--- EXERCISE OBJECTIVE ---
Reproduce the listing below character for character; drop every image.

Start of RECORDED DATA

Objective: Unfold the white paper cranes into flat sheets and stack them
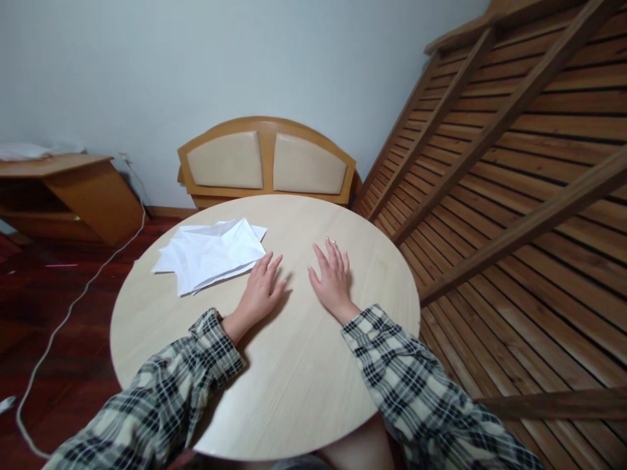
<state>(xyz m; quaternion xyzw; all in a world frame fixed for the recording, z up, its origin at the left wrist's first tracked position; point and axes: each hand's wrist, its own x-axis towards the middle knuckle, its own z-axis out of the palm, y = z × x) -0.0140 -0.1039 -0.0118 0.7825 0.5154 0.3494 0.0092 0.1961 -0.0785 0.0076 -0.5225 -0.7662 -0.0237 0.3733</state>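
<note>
Surface [294,365]: paper pile [215,258], sheet count unclear. Left hand [261,289] beside it, right hand [334,282] apart, fingers [332,254] released. Cut-off cabinet [100,199], dark inside.

Paper [213,254], beside the left hand [261,288]: plain white. Bench [298,372], beneath this and the right hand [335,281]: pale beige, faintly grained. Sleeves [409,372], behind both hands: black, grey and cream plaid. Headboard [268,156], beyond the hands: orange-brown frame, two cream panels. Wall [294,65], farther beyond: pale blue-grey. Slatted panel [539,171], right of the hands: brown, dark-striped. Floor [56,294], left of the hands: dark reddish brown.
</note>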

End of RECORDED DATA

--- WRITTEN RESPONSE ---
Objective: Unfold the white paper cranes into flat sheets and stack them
<state>(xyz m; quaternion xyzw; all in a world frame fixed for the recording, z up, its origin at the left wrist's first tracked position; point and axes: each hand's wrist, its own x-axis towards the middle knuckle, its own z-axis out of the palm, y = z × x) -0.0140 -0.1039 -0.0118 0.7825 0.5154 0.3494 0.0092 0.1961 -0.0785 0.0076 -0.5225 -0.7662 -0.0237 0.3733</state>
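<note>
Surface [294,365]: paper pile [215,258], sheet count unclear. Left hand [261,289] beside it, right hand [334,282] apart, fingers [332,254] released. Cut-off cabinet [100,199], dark inside.

Paper [213,254], beside the left hand [261,288]: plain white. Bench [298,372], beneath this and the right hand [335,281]: pale beige, faintly grained. Sleeves [409,372], behind both hands: black, grey and cream plaid. Headboard [268,156], beyond the hands: orange-brown frame, two cream panels. Wall [294,65], farther beyond: pale blue-grey. Slatted panel [539,171], right of the hands: brown, dark-striped. Floor [56,294], left of the hands: dark reddish brown.
</note>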

Output for this exercise is complete.